### Work to complete
Each line of the data must be set down again without a single difference.

### Data below
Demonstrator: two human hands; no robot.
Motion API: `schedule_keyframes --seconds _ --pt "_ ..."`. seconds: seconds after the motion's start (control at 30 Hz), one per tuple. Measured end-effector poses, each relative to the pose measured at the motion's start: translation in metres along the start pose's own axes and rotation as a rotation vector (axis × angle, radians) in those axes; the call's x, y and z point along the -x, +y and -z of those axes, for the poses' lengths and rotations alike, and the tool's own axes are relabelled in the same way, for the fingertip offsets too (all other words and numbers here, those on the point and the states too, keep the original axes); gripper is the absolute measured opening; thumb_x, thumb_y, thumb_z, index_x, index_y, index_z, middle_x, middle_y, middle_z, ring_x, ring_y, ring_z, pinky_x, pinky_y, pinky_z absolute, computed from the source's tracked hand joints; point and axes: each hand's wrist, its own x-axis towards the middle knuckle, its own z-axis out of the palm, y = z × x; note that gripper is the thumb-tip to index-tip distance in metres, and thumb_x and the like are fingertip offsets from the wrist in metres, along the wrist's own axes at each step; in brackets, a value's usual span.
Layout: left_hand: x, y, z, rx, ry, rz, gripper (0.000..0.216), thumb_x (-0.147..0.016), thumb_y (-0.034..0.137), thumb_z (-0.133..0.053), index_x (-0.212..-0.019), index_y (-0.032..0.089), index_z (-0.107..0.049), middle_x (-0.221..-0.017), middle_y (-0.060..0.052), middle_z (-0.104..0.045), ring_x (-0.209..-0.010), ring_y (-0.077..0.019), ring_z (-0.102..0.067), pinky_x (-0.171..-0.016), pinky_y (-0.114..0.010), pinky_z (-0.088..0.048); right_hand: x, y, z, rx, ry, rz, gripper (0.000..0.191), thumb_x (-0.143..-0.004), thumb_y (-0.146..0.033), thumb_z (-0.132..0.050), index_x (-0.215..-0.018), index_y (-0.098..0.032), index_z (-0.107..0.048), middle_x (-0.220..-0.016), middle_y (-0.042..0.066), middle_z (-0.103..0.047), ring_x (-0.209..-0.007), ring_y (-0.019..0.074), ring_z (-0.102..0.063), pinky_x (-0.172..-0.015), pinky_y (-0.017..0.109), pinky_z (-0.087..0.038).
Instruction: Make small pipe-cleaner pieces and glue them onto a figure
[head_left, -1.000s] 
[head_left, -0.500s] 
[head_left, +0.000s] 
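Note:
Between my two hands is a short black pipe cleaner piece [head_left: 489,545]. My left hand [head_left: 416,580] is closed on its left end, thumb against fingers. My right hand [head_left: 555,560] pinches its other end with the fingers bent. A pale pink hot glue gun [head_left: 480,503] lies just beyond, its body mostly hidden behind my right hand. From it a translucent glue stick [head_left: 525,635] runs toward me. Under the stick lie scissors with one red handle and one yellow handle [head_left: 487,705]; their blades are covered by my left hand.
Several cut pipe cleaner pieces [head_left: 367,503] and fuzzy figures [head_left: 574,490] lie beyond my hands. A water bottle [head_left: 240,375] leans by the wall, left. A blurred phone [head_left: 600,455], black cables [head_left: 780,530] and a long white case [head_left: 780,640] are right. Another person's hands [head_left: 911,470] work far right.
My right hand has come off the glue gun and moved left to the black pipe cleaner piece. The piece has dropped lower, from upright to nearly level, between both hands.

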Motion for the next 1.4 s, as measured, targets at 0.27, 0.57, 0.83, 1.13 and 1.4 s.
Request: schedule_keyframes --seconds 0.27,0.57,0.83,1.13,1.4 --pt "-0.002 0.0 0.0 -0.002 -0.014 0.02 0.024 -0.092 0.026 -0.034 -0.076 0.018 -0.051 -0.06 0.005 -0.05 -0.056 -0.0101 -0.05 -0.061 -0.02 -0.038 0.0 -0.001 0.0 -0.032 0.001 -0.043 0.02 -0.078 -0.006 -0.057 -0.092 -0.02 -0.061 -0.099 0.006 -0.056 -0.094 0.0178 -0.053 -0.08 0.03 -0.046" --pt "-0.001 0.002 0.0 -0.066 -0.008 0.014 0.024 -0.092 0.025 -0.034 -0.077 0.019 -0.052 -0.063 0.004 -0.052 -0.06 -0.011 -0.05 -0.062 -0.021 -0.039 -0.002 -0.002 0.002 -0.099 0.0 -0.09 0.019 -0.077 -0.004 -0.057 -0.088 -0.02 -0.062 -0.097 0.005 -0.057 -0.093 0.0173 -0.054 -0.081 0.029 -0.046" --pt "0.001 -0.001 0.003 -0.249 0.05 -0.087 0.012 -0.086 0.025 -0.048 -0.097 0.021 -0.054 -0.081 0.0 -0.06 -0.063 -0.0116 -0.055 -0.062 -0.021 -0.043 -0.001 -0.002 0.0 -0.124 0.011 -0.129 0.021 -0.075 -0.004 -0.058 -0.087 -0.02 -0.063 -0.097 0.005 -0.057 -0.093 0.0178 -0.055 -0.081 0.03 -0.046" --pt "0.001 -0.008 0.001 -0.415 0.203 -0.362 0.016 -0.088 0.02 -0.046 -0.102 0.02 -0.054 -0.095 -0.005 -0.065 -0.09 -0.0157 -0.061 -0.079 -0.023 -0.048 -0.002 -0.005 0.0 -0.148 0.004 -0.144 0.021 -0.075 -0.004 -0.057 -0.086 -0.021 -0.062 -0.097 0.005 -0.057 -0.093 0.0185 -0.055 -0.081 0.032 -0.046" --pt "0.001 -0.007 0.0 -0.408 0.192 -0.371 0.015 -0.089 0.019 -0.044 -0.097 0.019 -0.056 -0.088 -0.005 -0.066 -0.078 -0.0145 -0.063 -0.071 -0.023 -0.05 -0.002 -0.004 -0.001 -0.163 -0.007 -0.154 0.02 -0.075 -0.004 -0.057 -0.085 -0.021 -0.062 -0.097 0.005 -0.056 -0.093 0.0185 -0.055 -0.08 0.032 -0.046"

### Written reply
Demonstrator: two human hands; no robot.
Motion API: `schedule_keyframes --seconds _ --pt "_ ..."`. seconds: seconds after the motion's start (control at 30 Hz), one per tuple. Measured end-effector poses, each relative to the pose measured at the motion's start: translation in metres along the start pose's own axes and rotation as a rotation vector (axis × angle, radians) in those axes; the call's x, y and z point along the -x, +y and -z of those axes, for the poses' lengths and rotations alike, and the tool's own axes are relabelled in the same way, for the fingertip offsets too (all other words and numbers here, those on the point and the states too, keep the original axes); gripper is the absolute measured opening; thumb_x, thumb_y, thumb_z, index_x, index_y, index_z, middle_x, middle_y, middle_z, ring_x, ring_y, ring_z, pinky_x, pinky_y, pinky_z absolute, computed from the source's tracked hand joints; point and axes: each hand's wrist, its own x-axis towards the middle knuckle, its own z-axis out of the palm, y = z × x; note that gripper is the thumb-tip to index-tip distance in metres, and thumb_x and the like are fingertip offsets from the wrist in metres, along the wrist's own axes at each step; in brackets, a value's usual span.
Layout: left_hand: x, y, z, rx, ry, rz, gripper (0.000..0.216), thumb_x (-0.147..0.016), thumb_y (-0.034..0.137), thumb_z (-0.133..0.053), index_x (-0.212..-0.019), index_y (-0.032..0.089), index_z (-0.107..0.049), middle_x (-0.221..-0.017), middle_y (-0.060..0.052), middle_z (-0.104..0.045), ring_x (-0.209..-0.010), ring_y (-0.077..0.019), ring_z (-0.102..0.067), pinky_x (-0.171..-0.016), pinky_y (-0.114..0.010), pinky_z (-0.088..0.048); right_hand: x, y, z, rx, ry, rz, gripper (0.000..0.191), thumb_x (-0.143..-0.004), thumb_y (-0.146..0.033), thumb_z (-0.132..0.050), index_x (-0.215..-0.018), index_y (-0.098..0.032), index_z (-0.107..0.048), middle_x (-0.220..-0.016), middle_y (-0.042..0.066), middle_z (-0.103..0.047), ring_x (-0.209..-0.007), ring_y (-0.019..0.074), ring_z (-0.102..0.063), pinky_x (-0.172..-0.015), pinky_y (-0.017..0.109), pinky_z (-0.087..0.038).
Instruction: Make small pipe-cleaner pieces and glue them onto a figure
[head_left, -1.000s] 
[head_left, -0.500s] 
[head_left, +0.000s] 
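Note:
Between my two hands is a short black pipe cleaner piece [head_left: 489,545]. My left hand [head_left: 416,580] is closed on its left end, thumb against fingers. My right hand [head_left: 555,560] pinches its other end with the fingers bent. A pale pink hot glue gun [head_left: 480,503] lies just beyond, its body mostly hidden behind my right hand. From it a translucent glue stick [head_left: 525,635] runs toward me. Under the stick lie scissors with one red handle and one yellow handle [head_left: 487,705]; their blades are covered by my left hand.
Several cut pipe cleaner pieces [head_left: 367,503] and fuzzy figures [head_left: 574,490] lie beyond my hands. A water bottle [head_left: 240,375] leans by the wall, left. A blurred phone [head_left: 600,455], black cables [head_left: 780,530] and a long white case [head_left: 780,640] are right. Another person's hands [head_left: 911,470] work far right.
My right hand has come off the glue gun and moved left to the black pipe cleaner piece. The piece has dropped lower, from upright to nearly level, between both hands.
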
Motion for the next 1.4 s, as measured, targets at 0.27, 0.57, 0.83, 1.13 and 1.4 s.
Request: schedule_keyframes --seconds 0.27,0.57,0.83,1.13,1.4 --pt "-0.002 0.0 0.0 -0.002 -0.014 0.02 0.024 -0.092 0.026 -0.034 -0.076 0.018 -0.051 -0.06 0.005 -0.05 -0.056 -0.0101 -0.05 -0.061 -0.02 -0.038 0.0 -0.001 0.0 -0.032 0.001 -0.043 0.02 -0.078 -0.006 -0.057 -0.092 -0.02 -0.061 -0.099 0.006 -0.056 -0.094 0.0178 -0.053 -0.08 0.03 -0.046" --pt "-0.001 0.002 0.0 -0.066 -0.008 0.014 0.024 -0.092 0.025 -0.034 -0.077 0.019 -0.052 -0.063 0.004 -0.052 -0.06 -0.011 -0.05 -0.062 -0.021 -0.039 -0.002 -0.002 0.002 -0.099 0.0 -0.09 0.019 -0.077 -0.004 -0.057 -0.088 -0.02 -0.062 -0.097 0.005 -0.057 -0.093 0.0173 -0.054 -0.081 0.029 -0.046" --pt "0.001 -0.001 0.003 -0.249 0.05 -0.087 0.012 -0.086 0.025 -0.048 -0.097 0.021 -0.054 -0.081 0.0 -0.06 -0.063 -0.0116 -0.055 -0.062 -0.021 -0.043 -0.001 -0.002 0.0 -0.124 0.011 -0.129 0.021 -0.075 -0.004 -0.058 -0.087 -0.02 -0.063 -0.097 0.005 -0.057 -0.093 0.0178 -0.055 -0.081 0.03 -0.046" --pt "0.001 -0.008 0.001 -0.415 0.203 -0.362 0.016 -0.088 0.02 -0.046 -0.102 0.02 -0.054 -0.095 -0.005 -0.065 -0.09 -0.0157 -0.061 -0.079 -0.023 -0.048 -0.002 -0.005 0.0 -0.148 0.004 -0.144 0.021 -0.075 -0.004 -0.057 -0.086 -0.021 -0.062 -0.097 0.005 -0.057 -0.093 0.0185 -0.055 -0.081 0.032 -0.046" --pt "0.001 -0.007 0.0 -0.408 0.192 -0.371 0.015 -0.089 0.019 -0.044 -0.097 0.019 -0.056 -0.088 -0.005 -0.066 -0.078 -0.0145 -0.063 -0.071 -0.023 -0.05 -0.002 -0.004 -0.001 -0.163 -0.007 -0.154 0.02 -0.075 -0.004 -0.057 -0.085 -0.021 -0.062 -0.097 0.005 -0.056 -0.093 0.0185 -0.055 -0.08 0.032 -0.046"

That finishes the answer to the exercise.